1. Outcome up top. One line. “We helped Atlantic Marine Services reduce port turnaround time by 18% across a 24-vessel fleet over twelve months.” If the outcome doesn’t read as commercially interesting in one line, the rest of the case study doesn’t matter.

2. The client’s situation, with specificity. Vessel count, vessel types, regions, organisational shape, named operating challenge. “A 24-vessel fleet of mid-sized chemical tankers, registered under three flags, operating across four ARA-region terminals” beats “a global maritime operator”.

3. The actual problem, named honestly. Don’t sanitise. “Inconsistent voyage data submission across master crews was causing port-calls to slip by an average of 6 hours, with knock-on effects on charter party performance” is the kind of writing buyers in committee can quote inside their organisation.

4. What you did, in numbered steps. Three to six steps, each grounded in a specific decision. “Standardised voyage data submission templates across the master pool, integrated submission with the operator’s existing fleet management platform, ran a 90-day pilot on six vessels before fleet-wide rollout.”

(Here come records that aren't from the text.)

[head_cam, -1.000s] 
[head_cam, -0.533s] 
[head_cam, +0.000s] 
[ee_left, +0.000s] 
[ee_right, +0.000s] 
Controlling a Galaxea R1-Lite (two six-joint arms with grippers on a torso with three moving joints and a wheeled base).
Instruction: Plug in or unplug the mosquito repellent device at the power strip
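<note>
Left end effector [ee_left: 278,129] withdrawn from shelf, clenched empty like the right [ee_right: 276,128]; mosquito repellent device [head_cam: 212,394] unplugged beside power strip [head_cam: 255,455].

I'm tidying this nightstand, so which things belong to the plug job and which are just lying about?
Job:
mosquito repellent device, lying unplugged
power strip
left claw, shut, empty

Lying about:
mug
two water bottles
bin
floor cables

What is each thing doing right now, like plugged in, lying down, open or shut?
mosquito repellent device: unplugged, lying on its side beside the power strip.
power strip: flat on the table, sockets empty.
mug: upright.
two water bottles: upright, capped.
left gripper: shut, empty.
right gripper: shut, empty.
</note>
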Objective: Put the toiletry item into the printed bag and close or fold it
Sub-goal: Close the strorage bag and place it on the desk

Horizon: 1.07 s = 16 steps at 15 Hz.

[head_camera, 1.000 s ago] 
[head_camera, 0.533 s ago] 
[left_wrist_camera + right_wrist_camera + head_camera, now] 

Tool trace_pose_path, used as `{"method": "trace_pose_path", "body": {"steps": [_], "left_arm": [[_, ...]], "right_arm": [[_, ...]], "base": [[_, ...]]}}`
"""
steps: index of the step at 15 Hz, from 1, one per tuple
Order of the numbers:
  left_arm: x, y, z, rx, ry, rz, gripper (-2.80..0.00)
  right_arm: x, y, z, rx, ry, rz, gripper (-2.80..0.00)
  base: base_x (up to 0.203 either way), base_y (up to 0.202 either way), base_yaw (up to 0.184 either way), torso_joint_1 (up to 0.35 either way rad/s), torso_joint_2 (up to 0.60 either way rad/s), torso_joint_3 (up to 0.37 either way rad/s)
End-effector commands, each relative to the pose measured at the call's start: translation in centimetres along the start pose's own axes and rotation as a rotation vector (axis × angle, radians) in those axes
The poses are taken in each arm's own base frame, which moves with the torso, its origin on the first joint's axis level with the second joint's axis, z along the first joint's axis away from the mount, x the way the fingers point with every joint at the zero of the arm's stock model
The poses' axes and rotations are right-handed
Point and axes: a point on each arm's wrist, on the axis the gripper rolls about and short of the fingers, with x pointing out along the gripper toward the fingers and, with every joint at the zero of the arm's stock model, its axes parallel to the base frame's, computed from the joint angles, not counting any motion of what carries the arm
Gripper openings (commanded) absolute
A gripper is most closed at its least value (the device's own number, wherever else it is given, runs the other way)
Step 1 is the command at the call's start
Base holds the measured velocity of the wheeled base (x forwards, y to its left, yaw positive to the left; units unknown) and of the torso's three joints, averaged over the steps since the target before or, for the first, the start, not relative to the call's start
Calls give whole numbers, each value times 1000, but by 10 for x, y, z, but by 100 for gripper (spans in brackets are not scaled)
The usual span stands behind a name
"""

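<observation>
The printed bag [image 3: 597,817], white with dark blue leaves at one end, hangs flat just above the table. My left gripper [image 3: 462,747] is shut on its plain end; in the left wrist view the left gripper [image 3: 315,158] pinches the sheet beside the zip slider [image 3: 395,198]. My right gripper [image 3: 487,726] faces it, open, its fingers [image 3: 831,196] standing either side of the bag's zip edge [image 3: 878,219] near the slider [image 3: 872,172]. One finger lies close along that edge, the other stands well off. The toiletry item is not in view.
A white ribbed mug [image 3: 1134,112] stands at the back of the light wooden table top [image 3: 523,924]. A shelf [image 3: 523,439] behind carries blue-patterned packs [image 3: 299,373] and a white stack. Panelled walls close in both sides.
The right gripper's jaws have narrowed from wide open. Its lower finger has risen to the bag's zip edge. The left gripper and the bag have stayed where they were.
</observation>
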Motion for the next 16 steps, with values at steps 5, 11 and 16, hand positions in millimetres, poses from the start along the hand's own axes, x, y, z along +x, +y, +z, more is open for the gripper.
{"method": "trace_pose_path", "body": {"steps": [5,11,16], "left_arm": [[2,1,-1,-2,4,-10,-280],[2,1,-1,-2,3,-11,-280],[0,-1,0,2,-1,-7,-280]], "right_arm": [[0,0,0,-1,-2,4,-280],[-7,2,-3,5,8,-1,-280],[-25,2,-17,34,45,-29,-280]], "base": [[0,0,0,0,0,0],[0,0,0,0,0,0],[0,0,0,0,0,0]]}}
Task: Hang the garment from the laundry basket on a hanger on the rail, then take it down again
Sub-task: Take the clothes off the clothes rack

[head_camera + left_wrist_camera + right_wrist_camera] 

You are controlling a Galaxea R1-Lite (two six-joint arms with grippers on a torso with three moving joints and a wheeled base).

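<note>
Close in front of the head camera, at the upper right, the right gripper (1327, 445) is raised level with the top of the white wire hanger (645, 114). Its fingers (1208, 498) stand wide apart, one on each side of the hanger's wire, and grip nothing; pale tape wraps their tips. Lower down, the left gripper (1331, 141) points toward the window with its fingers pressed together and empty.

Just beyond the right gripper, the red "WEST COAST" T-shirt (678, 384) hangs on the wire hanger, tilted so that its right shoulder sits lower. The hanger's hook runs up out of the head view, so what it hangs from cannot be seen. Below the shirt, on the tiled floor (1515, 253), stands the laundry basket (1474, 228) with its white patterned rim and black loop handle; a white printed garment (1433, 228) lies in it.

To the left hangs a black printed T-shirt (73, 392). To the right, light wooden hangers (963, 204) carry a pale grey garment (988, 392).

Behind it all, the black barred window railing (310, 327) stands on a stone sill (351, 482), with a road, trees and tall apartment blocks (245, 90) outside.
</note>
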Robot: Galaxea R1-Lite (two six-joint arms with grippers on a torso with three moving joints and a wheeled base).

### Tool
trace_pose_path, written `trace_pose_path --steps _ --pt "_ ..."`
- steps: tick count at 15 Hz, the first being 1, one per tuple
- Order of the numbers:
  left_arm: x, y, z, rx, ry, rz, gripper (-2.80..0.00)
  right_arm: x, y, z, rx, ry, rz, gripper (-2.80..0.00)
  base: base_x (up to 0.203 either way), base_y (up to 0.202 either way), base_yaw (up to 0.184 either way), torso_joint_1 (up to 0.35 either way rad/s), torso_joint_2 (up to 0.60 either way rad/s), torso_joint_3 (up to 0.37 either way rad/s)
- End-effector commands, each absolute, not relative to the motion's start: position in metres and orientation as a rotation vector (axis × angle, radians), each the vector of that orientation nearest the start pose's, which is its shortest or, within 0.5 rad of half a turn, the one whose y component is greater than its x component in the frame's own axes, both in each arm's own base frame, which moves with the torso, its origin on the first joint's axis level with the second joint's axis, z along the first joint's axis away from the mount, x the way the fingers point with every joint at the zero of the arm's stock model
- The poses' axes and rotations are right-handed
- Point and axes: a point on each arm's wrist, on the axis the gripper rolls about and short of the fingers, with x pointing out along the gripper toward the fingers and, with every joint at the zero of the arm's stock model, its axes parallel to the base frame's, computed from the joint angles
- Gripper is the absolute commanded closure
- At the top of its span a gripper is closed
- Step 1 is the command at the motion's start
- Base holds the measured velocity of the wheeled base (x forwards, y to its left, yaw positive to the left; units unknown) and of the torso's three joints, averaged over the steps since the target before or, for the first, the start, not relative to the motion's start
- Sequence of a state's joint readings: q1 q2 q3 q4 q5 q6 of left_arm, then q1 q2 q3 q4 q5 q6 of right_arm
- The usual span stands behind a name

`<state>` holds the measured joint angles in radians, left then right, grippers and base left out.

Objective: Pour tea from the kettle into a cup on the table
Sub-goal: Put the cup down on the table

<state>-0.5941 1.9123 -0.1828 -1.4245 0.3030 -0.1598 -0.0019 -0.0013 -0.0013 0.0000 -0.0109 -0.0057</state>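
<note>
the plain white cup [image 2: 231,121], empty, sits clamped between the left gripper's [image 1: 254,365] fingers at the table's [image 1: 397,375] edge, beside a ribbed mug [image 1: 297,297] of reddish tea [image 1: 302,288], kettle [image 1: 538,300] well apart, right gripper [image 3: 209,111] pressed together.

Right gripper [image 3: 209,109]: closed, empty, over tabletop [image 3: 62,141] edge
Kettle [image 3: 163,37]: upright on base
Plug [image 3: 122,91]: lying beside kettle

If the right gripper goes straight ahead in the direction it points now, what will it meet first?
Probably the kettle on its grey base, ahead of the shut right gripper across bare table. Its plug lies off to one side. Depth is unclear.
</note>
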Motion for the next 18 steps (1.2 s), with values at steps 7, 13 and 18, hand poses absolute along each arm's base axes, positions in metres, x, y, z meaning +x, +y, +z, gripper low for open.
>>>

5. The numbers that matter. Time saved, cost reduced, throughput improved, downtime avoided, fuel saved, compliance achieved. Real numbers in real units. If your client won’t let you publish absolute numbers, percentages are acceptable. “Significantly reduced” is not.

6. A direct quote from the named senior contact. Operations Director, Fleet Director, Technical Manager. Not the marketing team. The closer the quote is to the buyer’s problem, the more it’s worth.

What to avoid

  • Case studies without numbers. They’re parables.
  • Anonymous case studies presented as if they’re named. Buyers know the difference and discount accordingly.
  • “Project highlights” formats with five bullet points and no narrative. They don’t move buyers in committee.
  • The same case study formatted three different ways across the site. One canonical version, deeply linked.

Where to use them

The well-built case study is one of the highest-converting assets in B2B maritime content. It earns the bookmark, the slack-share inside the prospect’s organisation, the “have a look at this one” forward to the operations director. Surface them prominently:

  • On the relevant service page (linked, with a one-line summary and the headline number)
  • On a dedicated case studies hub
  • In LinkedIn campaigns targeting matched audiences at similar companies
  • In sales follow-up email sequences

Two case studies a year, written this way, will outperform twelve generic blog posts. Velocity isn’t the metric.

Frequently asked questions

How long should a maritime case study be?
800 to 1,500 words for the full version. A summary card or page should also exist for buyers who scan rather than read. Both should link to a downloadable PDF version for buyers who want to share it inside their organisation.
What if the client won't let us name them or share numbers?
Negotiate hard for what you can. A case study without a name and without numbers is a parable, not a case study. If neither is possible, write the piece as a 'how we approach this kind of project' explainer instead and stop calling it a case study.
Who should the named quote come from?
The senior operational contact closest to the problem, not the marketing team. An Operations Director, Fleet Director or Technical Manager describing the change in their own words is worth ten times a polished sentence from comms. The further the quote drifts from the day-to-day reality of the project, the less weight it carries with the buyer reading it in committee.